◆ What to produce
Return the lines below in which the string "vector" occurs.

Items from a dataset:
□ □ □ □

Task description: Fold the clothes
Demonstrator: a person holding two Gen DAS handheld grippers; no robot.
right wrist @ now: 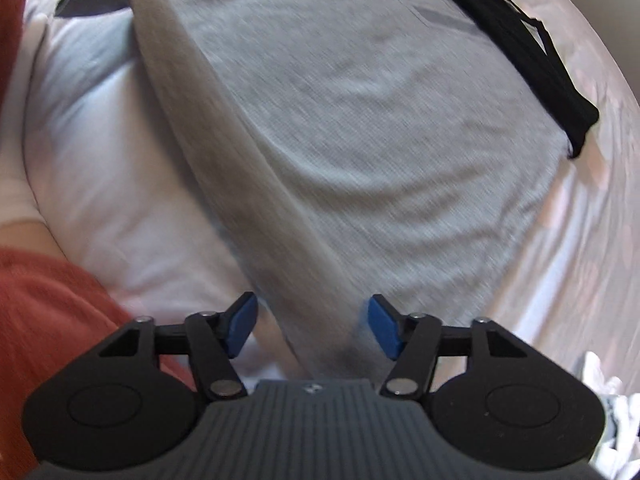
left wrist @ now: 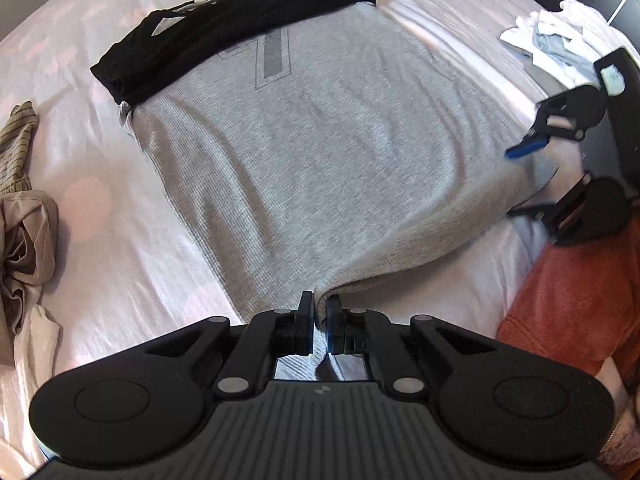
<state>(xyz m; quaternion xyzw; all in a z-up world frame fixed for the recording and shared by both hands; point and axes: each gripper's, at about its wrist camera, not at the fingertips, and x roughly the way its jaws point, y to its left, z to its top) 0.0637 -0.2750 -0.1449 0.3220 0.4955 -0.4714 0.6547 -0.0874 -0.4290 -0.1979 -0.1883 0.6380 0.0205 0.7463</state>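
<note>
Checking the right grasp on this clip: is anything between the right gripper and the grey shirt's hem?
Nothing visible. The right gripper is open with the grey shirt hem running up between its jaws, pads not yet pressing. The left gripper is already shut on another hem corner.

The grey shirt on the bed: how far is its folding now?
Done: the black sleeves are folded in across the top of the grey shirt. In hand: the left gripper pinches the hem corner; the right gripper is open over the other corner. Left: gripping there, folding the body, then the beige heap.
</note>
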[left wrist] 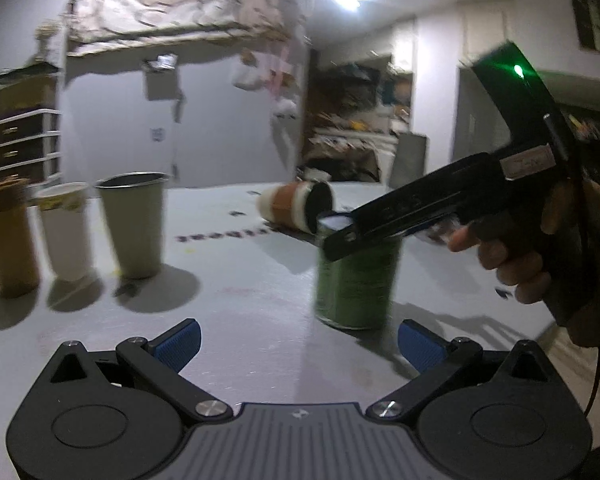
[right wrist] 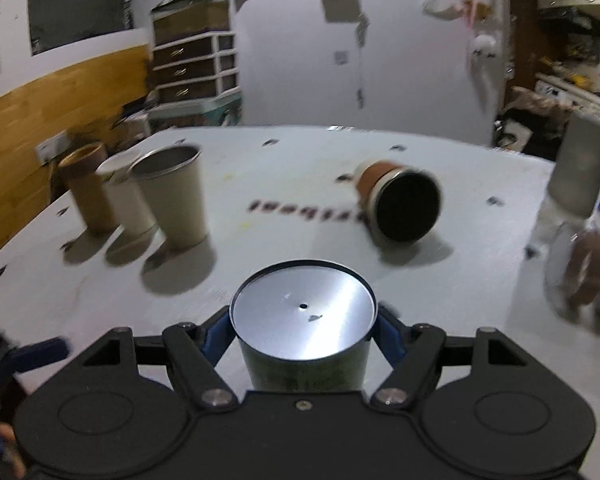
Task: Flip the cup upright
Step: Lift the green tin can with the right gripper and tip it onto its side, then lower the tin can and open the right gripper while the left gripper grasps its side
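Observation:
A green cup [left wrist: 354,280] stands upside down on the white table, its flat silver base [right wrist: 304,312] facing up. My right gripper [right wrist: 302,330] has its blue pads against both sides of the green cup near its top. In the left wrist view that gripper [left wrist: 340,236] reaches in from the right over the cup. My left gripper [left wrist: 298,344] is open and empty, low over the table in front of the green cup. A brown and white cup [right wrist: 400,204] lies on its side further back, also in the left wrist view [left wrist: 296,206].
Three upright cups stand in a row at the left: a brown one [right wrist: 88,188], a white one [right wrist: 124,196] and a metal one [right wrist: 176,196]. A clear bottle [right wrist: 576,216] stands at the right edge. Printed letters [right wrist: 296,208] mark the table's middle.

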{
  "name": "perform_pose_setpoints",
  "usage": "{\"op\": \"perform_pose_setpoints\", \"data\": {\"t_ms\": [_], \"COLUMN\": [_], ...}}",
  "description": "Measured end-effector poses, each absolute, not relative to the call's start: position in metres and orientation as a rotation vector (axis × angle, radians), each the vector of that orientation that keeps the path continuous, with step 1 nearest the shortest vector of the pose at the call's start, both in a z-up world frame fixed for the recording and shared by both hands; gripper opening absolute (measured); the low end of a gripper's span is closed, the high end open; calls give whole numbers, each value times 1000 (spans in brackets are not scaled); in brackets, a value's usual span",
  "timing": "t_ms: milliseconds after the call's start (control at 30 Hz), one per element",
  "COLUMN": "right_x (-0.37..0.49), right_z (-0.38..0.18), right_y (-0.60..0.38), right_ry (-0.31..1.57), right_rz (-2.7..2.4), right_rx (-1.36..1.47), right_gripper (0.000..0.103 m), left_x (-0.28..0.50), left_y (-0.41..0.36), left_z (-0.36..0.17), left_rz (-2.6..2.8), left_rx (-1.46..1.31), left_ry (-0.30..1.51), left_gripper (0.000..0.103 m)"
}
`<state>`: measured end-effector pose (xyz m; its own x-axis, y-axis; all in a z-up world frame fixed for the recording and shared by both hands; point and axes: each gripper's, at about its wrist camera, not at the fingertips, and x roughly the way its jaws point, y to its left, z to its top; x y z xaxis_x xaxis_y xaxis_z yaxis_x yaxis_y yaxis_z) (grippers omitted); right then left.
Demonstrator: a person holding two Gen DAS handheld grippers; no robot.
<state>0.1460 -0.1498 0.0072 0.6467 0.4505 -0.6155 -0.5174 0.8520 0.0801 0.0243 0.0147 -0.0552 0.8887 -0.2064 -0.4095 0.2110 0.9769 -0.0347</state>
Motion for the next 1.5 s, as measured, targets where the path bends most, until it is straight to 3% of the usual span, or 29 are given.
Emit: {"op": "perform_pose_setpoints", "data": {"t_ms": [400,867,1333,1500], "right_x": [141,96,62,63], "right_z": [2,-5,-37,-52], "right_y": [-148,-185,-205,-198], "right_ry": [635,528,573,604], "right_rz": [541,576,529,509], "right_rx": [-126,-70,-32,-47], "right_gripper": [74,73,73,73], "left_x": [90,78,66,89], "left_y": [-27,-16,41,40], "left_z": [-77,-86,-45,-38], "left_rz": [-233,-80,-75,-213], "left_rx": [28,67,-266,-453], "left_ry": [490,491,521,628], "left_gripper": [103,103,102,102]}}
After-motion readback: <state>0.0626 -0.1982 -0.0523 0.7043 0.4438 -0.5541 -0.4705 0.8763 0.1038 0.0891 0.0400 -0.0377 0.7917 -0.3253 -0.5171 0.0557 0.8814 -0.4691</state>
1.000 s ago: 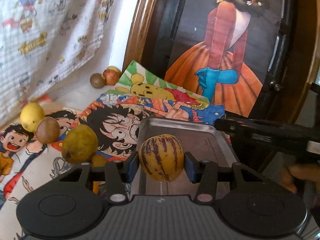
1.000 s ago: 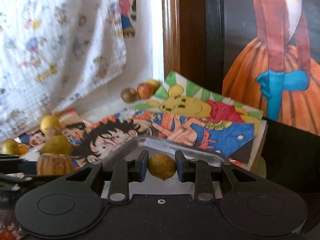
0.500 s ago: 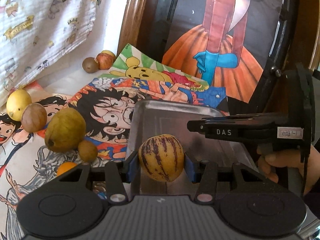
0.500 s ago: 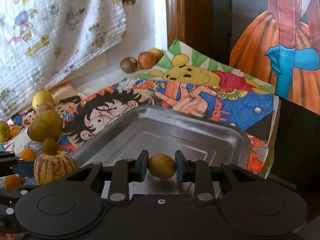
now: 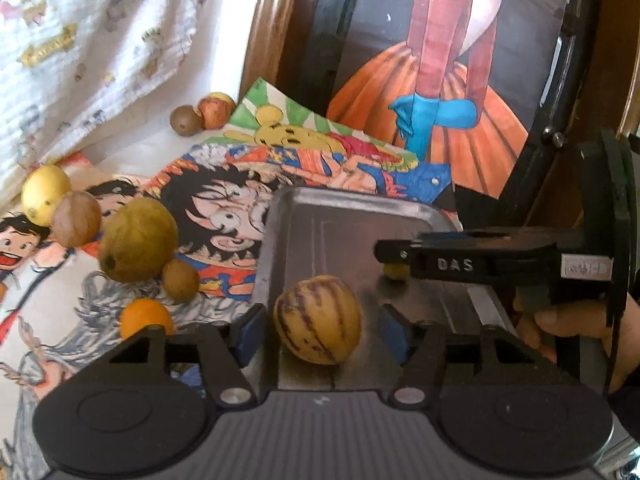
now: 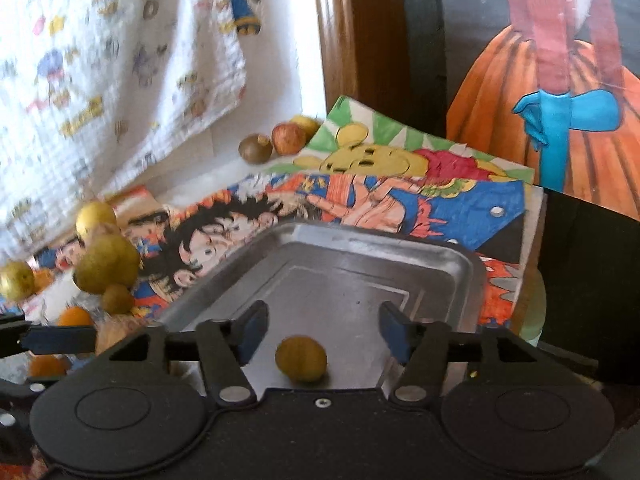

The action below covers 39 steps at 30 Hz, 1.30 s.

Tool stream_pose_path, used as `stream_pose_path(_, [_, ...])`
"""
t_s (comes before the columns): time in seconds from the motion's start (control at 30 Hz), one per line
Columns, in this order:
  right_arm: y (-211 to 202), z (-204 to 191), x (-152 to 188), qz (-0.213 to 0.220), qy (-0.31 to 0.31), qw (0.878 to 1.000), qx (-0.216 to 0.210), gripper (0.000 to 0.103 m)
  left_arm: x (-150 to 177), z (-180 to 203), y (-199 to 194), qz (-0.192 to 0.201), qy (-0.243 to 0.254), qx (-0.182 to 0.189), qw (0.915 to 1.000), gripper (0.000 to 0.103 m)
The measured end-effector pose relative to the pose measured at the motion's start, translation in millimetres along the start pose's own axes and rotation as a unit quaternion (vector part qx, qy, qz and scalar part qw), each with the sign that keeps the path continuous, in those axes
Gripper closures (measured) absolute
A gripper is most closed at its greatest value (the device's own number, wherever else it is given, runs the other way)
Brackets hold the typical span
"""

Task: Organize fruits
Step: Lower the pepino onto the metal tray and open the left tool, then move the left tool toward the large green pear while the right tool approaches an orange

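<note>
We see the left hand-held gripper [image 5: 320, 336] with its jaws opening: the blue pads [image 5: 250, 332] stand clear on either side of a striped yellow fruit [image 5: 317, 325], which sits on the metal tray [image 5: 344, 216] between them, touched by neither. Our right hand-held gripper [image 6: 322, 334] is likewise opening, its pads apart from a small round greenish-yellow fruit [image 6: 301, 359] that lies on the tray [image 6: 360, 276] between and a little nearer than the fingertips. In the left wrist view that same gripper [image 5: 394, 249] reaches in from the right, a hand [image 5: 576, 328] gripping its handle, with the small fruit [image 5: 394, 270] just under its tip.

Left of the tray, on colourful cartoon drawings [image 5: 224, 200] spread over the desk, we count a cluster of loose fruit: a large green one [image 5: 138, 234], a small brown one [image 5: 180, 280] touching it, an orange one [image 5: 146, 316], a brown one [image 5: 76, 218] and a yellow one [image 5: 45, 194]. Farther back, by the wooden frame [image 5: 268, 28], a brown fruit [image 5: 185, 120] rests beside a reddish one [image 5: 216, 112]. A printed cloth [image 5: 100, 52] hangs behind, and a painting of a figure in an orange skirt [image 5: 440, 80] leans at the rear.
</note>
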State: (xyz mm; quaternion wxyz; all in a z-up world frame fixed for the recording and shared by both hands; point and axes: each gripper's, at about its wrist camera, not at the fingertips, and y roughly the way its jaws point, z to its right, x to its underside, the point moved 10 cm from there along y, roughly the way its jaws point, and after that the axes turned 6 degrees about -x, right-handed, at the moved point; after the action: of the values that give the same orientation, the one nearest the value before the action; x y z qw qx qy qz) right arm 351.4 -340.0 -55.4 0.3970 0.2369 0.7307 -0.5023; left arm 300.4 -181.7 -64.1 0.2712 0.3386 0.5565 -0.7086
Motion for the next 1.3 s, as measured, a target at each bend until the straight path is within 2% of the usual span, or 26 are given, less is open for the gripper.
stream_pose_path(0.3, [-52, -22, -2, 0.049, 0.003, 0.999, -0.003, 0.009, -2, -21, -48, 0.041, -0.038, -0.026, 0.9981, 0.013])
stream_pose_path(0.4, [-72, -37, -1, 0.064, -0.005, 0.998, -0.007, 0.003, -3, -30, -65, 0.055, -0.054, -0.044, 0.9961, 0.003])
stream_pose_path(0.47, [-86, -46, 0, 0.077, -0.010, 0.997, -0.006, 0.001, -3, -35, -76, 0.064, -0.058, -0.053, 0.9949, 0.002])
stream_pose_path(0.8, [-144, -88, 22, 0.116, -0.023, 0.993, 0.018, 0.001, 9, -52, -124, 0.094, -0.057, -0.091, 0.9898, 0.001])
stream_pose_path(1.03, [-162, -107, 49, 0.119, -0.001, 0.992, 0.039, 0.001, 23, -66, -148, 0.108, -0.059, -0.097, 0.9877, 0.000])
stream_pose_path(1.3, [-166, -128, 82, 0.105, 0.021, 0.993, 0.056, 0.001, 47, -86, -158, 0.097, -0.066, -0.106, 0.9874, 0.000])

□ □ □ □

◆ Final answer
  "description": "Measured end-effector poses, each absolute, not relative to the call's start: position in metres and orientation as a rotation vector (axis × angle, radians), each the vector of that orientation that keeps the path continuous, with step 1 nearest the shortest vector of the pose at the call's start, both in a z-up world frame fixed for the recording and shared by both hands; gripper opening absolute (measured); the low end of a gripper's span is closed, the high end open; calls give whole numbers, each value times 1000 (spans in brackets are not scaled); in brackets, a value's usual span",
The measured end-effector pose relative to the pose measured at the motion's start, translation in millimetres along the start pose's own axes and rotation as a unit quaternion (vector part qx, qy, qz and scalar part qw), each with the sign that keeps the path continuous, in those axes

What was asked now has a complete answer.